Fino a pochi decenni fa tutto ciò che si sapeva sul sepolcro di re Alarico era presente all’interno dei versi del poeta August von Platen, tradotti da Giosuè Carducci, che localizzavano la sepoltura del re goto in Calabria, presso Cosenza dove scorre il fiume Busento. Oggi questa ipotesi è stata però affiancata da un’altra possibile strada secondo cui è nel Cilento che va ricercata la regale tomba. Questa zona, quella del golfo di Policastro, è percorsa dai Visigoti per dirigersi al sud, ideale per lo stanziamento dell’esercito ed era conosciuta per la sua fertilità. Con ogni probabilità i Goti dovevano imbarcarsi per la Sicilia per poi raggiungere l’irresistibile Africa, conosciuta per la sua immensa ricchezza dovuta alle estese pianure coltivate a grano e la moltitudine di monasteri e chiese. Come per la Calabria tale tesi però non è stata mai confermata da scavi nella zona. La contesa storica tra cilentani e calabresi non è giunta al termine e nell’immaginario collettivo il tesoro di Alarico costituisce un enigma. Ad oggi è difficile affermare con certezza se il tesoro si trovi se nel Busento in Calabria o nel Bussento nel Cilento.
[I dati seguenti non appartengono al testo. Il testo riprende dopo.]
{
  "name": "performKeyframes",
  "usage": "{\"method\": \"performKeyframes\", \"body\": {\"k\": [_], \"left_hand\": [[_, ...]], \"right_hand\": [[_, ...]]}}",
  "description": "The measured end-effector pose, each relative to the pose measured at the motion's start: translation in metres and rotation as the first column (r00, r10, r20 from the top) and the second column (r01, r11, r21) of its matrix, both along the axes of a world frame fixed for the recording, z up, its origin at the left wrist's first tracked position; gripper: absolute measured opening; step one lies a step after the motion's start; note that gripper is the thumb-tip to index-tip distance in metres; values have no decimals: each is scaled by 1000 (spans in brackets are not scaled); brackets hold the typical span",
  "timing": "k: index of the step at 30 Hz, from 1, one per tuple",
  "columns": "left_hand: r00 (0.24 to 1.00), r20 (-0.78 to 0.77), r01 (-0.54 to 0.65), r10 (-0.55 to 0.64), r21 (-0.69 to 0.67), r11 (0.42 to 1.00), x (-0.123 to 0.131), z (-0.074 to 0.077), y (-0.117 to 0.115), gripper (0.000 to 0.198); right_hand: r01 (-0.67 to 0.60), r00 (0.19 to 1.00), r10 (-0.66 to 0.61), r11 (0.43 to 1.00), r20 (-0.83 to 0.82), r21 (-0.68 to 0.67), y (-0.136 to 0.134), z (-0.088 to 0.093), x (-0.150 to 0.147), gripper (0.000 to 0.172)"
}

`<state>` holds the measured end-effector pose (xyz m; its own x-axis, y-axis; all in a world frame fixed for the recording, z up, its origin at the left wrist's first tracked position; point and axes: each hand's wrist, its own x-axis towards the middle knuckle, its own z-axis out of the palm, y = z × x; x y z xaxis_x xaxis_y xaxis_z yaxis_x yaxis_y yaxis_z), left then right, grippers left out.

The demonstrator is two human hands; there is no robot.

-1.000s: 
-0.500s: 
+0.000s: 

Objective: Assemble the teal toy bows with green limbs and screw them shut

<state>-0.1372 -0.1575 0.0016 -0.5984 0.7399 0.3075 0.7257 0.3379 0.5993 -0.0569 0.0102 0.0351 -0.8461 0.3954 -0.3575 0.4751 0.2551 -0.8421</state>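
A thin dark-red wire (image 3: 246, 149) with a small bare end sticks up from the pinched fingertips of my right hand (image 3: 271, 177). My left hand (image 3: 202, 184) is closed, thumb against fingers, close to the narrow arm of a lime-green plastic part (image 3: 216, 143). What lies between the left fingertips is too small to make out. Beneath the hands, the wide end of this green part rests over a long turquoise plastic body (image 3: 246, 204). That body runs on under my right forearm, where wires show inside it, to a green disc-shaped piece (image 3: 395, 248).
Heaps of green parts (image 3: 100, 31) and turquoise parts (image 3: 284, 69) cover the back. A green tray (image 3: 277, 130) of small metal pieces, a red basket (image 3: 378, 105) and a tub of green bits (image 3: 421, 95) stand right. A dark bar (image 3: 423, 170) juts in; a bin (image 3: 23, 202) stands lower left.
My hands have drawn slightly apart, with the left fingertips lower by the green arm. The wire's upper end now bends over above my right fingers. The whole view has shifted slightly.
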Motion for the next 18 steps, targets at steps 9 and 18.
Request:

Trovarlo sarebbe una delle più grandi scoperte degli ultimi tempi. La leggenda del tesoro di Alarico ha interessato anche i media nazionali. Roberto Giacobbo, noto divulgatore scientifico, da anni alla conduzione della trasmissione “Voyager”, ha realizzato una puntata del programma viaggiando nei luoghi in cui si pensa che il re dei Visigoti possa essere stato sepolto insieme al proprio destriero e parte del bottino frutto del sacco di Roma del 410. Il “Time” ma anche tanti altri giornali internazionali e le tv di tutto il mondo addirittura qualche mese fa dedicarono reportage, inchieste e pezzi a questa straordinaria leggenda avvolta nel mistero.

Una storia che ha affascinato Dumas, Carducci e Liuccio 

Anche Giuseppe Liuccio s'interessò alla questione 



La storia di Alarico, tra mito e leggenda, la sua storia ha attraversato i secoli ed è giunta fino ai nostri giorni pregna di curiosità che, da sempre hanno mosso l’interesse di intellettuali, studiosi, politici, gente comune, ispirando i versi di Dumas, Carducci e dei più grandi vati.

"Cupi a notte canti suonano

da Cosenza su’l Busento,

cupo il fiume li rimormora

dal suo gorgo sonnolento.

Su e giù pe ‘l fiume passano

e ripassano ombre lente:

Alarico i Goti piangono

il gran morto di lor gente"

(da “La tomba nel Busento” tradotta in italiano da Giosuè Carducci, dalla poesia di August Graf Von Platen). Nel 1835 Alessandro Dumas, in viaggio in Calabria, ebbe modo di parlare della cosiddetta “febbre d’Alarico”, una sorta di febbre dell’oro che colpì i cosentini: “… Il fiume era completamente prosciugato, e l’acqua era scomparsa, senza dubbio in qualche voragine che s’era aperta tra la sorgente e la città. Una folla di persone che faceva degli scavi sulla autorità di Jordanes, che racconta i ricchi funerali di questo re.I sapienti cosentini, nella loro ammirabile venerazione per l’antichità, si lascino mai abbattere dalle delusioni successive che hanno provato".Anche al poeta e scrittore Giuseppe Liuccio della vicenda. Per lui è a Caselle in Pittari ma premettendo il giusto scettisismo e le cautele del caso. “C’è chi favoleggia che ne conservi anche il tragico segreto della fine di Alarico, che vi trovò volontaria morte con cavallo e tesoro. La leggenda non ha il supporto del rigore della storia, ma è ugualmente ricca di fascino e di mistero. Sono miti e leggende, paure e misteri legati al fenomeno carsico, che qui è frequente”.